Instructions for the task - Give the listing again exactly, omitting its images.
------------------------------------------------------------
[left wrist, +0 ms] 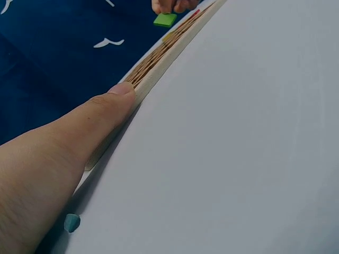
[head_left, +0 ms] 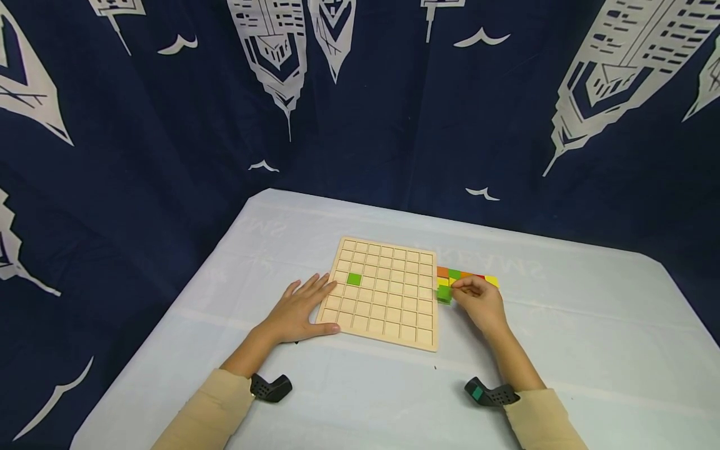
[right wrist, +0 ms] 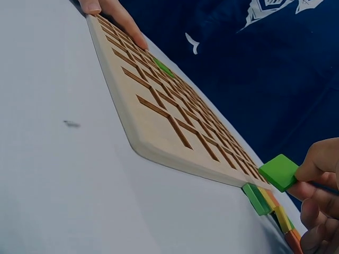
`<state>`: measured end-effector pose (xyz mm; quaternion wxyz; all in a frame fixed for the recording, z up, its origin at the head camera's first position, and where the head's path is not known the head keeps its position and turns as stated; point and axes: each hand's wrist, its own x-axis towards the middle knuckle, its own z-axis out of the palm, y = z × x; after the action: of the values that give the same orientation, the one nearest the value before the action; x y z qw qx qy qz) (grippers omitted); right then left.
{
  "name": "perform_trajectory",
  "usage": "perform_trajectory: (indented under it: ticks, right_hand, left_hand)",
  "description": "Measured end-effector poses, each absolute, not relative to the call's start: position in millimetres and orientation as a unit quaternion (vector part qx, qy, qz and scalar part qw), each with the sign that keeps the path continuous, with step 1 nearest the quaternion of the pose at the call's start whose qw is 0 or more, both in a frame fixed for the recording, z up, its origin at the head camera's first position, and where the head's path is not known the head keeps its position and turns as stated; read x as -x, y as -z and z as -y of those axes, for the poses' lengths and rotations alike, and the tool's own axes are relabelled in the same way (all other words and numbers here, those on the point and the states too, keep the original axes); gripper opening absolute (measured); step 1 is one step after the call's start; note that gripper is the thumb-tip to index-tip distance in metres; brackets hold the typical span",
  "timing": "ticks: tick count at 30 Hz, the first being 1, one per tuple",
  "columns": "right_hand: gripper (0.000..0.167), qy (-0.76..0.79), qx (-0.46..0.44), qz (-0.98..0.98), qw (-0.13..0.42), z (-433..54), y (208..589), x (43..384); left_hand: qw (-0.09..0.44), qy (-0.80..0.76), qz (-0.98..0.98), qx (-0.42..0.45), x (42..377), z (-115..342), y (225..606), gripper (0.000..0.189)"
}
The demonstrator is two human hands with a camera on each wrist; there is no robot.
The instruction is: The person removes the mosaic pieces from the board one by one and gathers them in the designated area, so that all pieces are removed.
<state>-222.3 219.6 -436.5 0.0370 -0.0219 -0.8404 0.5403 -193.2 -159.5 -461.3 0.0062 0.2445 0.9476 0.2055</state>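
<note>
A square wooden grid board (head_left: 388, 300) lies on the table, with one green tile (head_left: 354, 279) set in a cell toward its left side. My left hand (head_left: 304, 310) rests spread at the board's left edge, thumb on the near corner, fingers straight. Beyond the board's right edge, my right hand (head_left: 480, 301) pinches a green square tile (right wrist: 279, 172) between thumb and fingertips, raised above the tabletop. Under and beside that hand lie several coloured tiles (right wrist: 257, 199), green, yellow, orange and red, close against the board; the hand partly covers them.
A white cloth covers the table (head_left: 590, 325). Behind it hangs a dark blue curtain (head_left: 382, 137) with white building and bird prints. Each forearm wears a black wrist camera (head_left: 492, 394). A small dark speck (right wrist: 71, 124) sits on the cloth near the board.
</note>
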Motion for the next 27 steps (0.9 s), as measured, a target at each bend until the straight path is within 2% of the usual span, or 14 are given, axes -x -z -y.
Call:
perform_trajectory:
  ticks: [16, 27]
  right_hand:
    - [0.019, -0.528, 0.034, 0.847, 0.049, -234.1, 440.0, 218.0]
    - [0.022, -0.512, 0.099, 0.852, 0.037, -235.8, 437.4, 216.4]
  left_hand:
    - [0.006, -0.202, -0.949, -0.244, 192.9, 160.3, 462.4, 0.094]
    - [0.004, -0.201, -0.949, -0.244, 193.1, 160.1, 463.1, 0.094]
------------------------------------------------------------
Output of the exercise -
[left wrist, +0 ms] 
[head_left, +0 ms] 
[right wrist, +0 ms] 
`<state>`: measured end-effector pose (xyz mm; quaternion wxyz; all in a frame fixed for the recording, z up, its origin at the head camera's first position, and where the head's path is not known the head keeps its position and turns as stated; point and axes: each hand's wrist, its own x-axis towards the middle knuckle, its own z-axis out of the palm, y = z × x; after the action: of the values that give the same orientation, the one nearest the value before the action; x y z qw qx qy qz) (grippers omitted); right then left.
{
  "name": "perform_trajectory",
  "usage": "perform_trajectory: (indented under it: ticks, right_hand, left_hand)",
  "description": "Measured end-effector poses, each absolute, not relative to the call's start: position in millimetres and orientation as a unit quaternion (vector part qx, qy, qz and scalar part qw), each with the sign that keeps the path continuous, with step 1 nearest the quaternion of the pose at the call's start whose qw is 0 or more, both in a frame fixed for the recording, z up, its origin at the head camera's first position, and where the head's path is not known the head keeps its position and turns as stated; read x as -x, y as -z and z as -y of those axes, for the poses' lengths and rotations alike, and the tool's own axes are relabelled in the same way (all other words and numbers here, those on the point and the states too, keep the original axes); gripper opening absolute (measured); step 1 is one step after the call's start; note that gripper is the thumb-tip to index-tip distance in metres; brackets hold the typical span",
  "timing": "ticks: tick count at 30 Hz, the first being 1, one per tuple",
  "columns": "right_hand: gripper (0.000..0.167), qy (-0.76..0.79), qx (-0.46..0.44), qz (-0.98..0.98), qw (-0.13..0.42), z (-433..54), y (208..589), x (43..384); left_hand: qw (-0.09..0.44), qy (-0.80..0.76), qz (-0.98..0.98), qx (-0.42..0.45), x (42..377), z (-115..342), y (225..606), gripper (0.000..0.189)"
}
The demonstrator is two human hands with a camera on each wrist; there is no robot.
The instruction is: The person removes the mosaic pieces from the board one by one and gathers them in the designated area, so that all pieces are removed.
<state>-222.3 219.6 -436.5 0.0370 -0.0219 -0.8404 0.5403 -193.2 -159.5 -461.3 0.0062 0.2445 0.9476 0.2055</state>
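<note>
A square wooden grid board (head_left: 388, 300) lies on the table, with one green tile (head_left: 354, 279) set in a cell toward its left side. My left hand (head_left: 304, 310) rests spread at the board's left edge, thumb on the near corner, fingers straight. Beyond the board's right edge, my right hand (head_left: 480, 301) pinches a green square tile (right wrist: 279, 172) between thumb and fingertips, raised above the tabletop. Under and beside that hand lie several coloured tiles (right wrist: 257, 199), green, yellow, orange and red, close against the board; the hand partly covers them.
A white cloth covers the table (head_left: 590, 325). Behind it hangs a dark blue curtain (head_left: 382, 137) with white building and bird prints. Each forearm wears a black wrist camera (head_left: 492, 394). A small dark speck (right wrist: 71, 124) sits on the cloth near the board.
</note>
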Motion for the next 27 steps (0.9 s), as measured, a target at each bend until the straight path is within 2% of the usual span, or 14 are given, axes -x -z -y.
Call:
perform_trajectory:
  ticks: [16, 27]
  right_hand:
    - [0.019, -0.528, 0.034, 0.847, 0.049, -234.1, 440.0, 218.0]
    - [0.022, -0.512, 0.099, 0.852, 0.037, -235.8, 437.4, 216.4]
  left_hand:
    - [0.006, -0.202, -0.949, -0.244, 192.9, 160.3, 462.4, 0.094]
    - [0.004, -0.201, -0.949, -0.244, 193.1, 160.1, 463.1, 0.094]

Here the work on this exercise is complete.